> **Problem details**:
Retype exactly every line from the one that includes "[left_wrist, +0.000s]" through the final line of the listing, both ends kept, and omit the pictures.
================
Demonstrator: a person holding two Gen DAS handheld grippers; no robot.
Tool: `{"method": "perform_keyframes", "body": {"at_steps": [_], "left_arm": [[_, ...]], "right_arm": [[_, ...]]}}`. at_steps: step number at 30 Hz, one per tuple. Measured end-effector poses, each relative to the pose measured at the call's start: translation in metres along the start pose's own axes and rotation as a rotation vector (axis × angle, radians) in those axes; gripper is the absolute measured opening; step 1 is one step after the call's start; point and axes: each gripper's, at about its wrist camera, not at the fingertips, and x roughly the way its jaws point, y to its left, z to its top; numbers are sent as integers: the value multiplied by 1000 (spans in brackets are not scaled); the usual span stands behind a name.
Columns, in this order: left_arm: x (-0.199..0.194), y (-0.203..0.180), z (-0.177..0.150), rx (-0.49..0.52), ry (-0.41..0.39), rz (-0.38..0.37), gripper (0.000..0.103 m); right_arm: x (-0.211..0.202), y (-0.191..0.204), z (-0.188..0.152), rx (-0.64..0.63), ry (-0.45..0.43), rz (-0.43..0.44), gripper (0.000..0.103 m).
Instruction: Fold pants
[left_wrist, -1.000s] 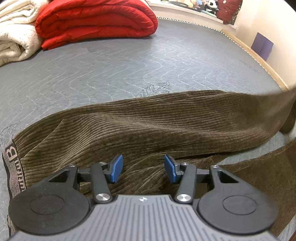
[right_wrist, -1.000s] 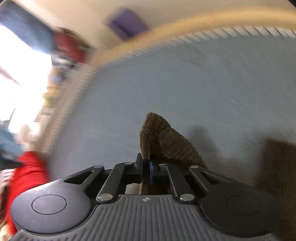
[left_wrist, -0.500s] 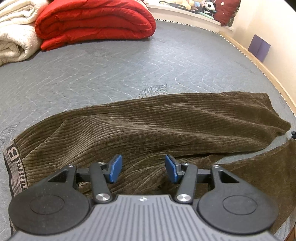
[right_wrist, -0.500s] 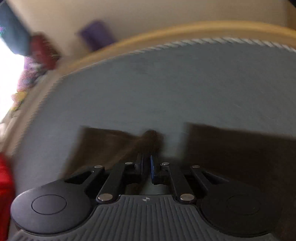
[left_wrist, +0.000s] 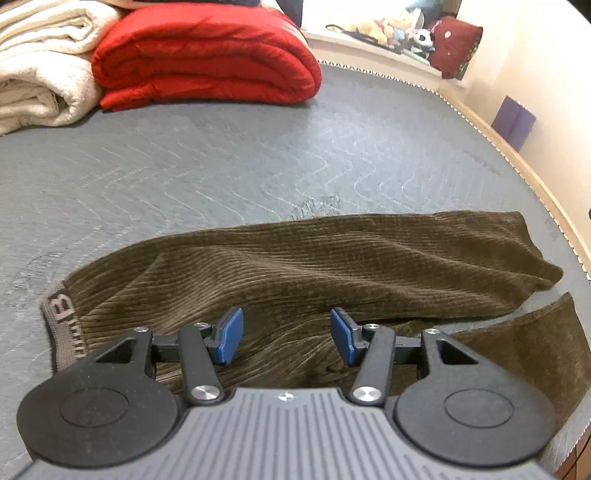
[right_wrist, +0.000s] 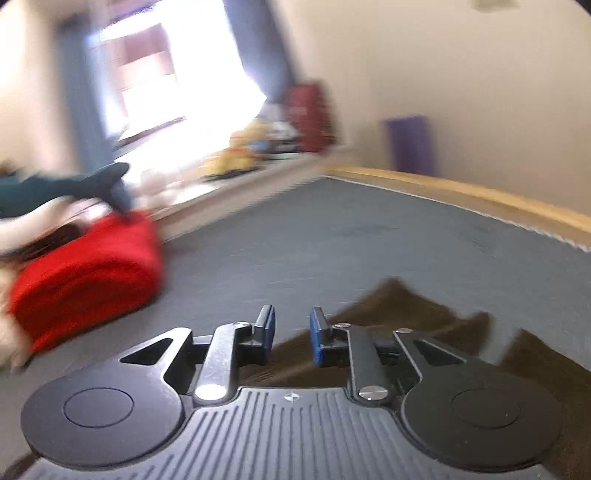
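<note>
Both wrist cameras look low and close across the grey quilted bed cover (left_wrist: 258, 158), sharing the folded red quilt (left_wrist: 207, 55) (right_wrist: 88, 273) at its far side.

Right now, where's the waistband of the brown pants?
In the left wrist view, the waistband lies at the far left end of the pants, flat on the grey mattress, just left of the open left tool.
</note>
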Motion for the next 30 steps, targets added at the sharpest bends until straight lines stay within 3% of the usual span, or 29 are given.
{"method": "perform_keyframes", "body": {"at_steps": [7, 11, 13, 16, 20, 25, 30], "left_arm": [[-34, 28, -17, -43, -10, 14, 58], [-47, 34, -25, -68, -23, 21, 57], [-54, 35, -31, -85, -32, 14, 55], [-58, 35, -38, -92, -27, 11, 43], [-61, 39, -42, -116, -28, 16, 38], [-64, 47, -43, -117, -28, 35, 38], [-59, 52, -47, -117, -2, 37, 38]], "right_arm": [[-67, 116, -44, -70, 133, 169, 34], [-93, 165, -83, -189, 186, 197, 34], [-84, 174, -99, -233, 209, 192, 34], [-79, 178, -119, -212, 269, 165, 35], [-68, 188, -141, -224, 371, 210, 35], [-75, 214, -178, -368, 491, 348, 35], [-86, 228, -196, -460, 535, 417, 35]]}}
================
> **Solution below**:
[left_wrist, +0.000s] 
[right_wrist, +0.000s] 
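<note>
Both wrist cameras look low and close across the grey quilted bed cover (left_wrist: 258, 158), sharing the folded red quilt (left_wrist: 207, 55) (right_wrist: 88, 273) at its far side.

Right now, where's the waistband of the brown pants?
In the left wrist view, the waistband lies at the far left end of the pants, flat on the grey mattress, just left of the open left tool.
</note>
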Motion for the next 30 steps, targets added at the sharpest bends until straight lines stay within 3% of the usual span, or 29 are given.
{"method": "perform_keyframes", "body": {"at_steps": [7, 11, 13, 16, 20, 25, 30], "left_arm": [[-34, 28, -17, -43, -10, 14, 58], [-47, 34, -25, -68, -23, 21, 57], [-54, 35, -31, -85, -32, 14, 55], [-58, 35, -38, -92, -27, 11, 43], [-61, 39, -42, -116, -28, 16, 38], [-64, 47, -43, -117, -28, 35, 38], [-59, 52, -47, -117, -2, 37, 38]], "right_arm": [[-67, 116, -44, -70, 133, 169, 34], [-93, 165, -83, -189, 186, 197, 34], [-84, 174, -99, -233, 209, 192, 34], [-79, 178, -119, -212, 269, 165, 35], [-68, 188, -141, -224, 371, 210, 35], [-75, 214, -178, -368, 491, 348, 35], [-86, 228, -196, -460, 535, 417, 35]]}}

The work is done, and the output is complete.